American Road Cycling

[ Home | Rides | Chatter Box | Comics | About | Fees | Join | Members | FAQContact | Dedication ]   

WEB LOGS STUDY SUMMARY
01/31/06

- SlingShot

The object being observed is always changed
by the instrument of observation.
- Unknown (paraphrased by SlingShot)

The quote at the beginning of this page could not be more relevant to this study of the American Road Cycling usage logs. I read something similar more than 30 years ago, but I really gained a greater appreciation for it during this review of web site traffic. I believe my paraphrase does the thought justice, but that may just be my eyes making it look better to me.

The quote's relevance to the study of the logs comes from the fact that when I first started the ATTENDANCE RECORDS, I had only the barest evidence that anybody was even reading the American Road Cycling web site at all. Then after I started keeping records, it appeared that the act of keeping and publishing them had itself become an attraction, so I cannot be sure how much of my observation was based on typical browsing patterns, or how much the traffic was skewed by publishing those patterns themselves.

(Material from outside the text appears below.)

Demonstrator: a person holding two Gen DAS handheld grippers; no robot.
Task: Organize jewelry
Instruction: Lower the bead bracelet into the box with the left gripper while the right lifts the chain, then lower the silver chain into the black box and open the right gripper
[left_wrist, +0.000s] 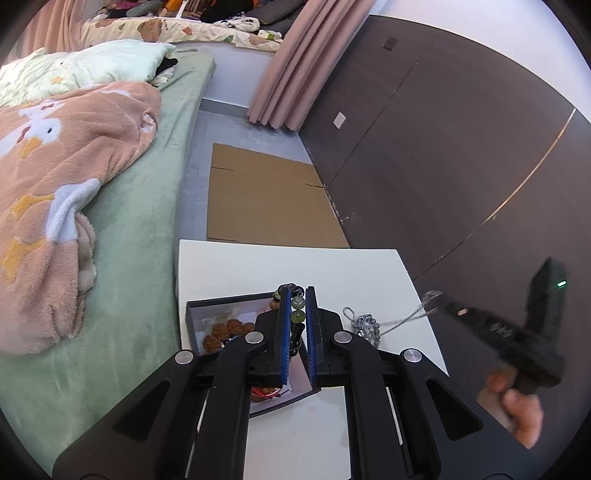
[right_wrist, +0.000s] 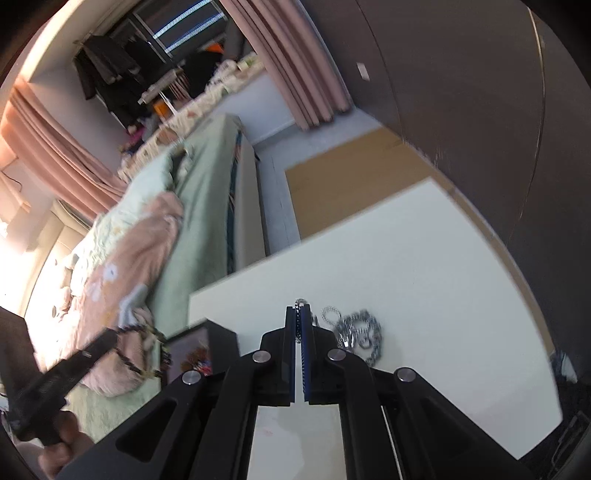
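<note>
Holding a beaded bracelet (left_wrist: 297, 310) between nearly closed pads, the left gripper (left_wrist: 296, 314) hangs over the open jewelry box (left_wrist: 207, 306); the strand runs lengthwise along the fingers, from 12 o'clock at the tips down toward the palm, green beads uppermost. Right gripper (right_wrist: 298, 321): jaws shut on one end of the silver chain necklace (right_wrist: 354, 332), a link showing just past the tips at 12 o'clock. The rest of the chain lies heaped on the white table (right_wrist: 424, 258) at about 2 o'clock from those tips, with a taut run leading up to them. In the left wrist view the box sits at 9 o'clock from the chain heap (left_wrist: 364, 326). Judgement: the right hand is the nearer to the chain, but the box lies across from it on the left gripper's side, so the chain must travel toward 9 o'clock, trailing slack that may snag.
</note>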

Previously, a few people had mentioned to me that American Road Cycling had become all the rage, but I assumed this was just the perception of a few people who all knew each other, and who were merely reinforcing this belief by talking amongst themselves. I figured there were only about a ½ dozen somewhat regular readers, or a baker's dozen tops.

Most of the feedback was about how everybody really loved ROAD RASH COMICS. It was a sentiment I totally agreed with and considered Road Rash to be the only truly excellent part of American Road Cycling, making it all worth the effort, a serendipitous boon which made publishing the site easy.

I originally began the site as a practical study to: 1) Show Paul Latrine how quickly a fully functional web site can be put together using "light structures" (my own term), and 2) add support to my general thesis that all things Internet are mostly a waste of time, when somebody is actually involved in doing something significant in the real world.

Almost as an aside, there was also that little matter of one of my newsletter articles being CENSORED BY THE TALIBAN, then afterward, during my protest, my personally being harassed by parts of the OCBC leadership. This censorship and harassment became the focal point of early American Road Cycling activity. Happily, all harassment has stopped, and the web site has supplanted the Taliban's censorship with freedom of nonsense.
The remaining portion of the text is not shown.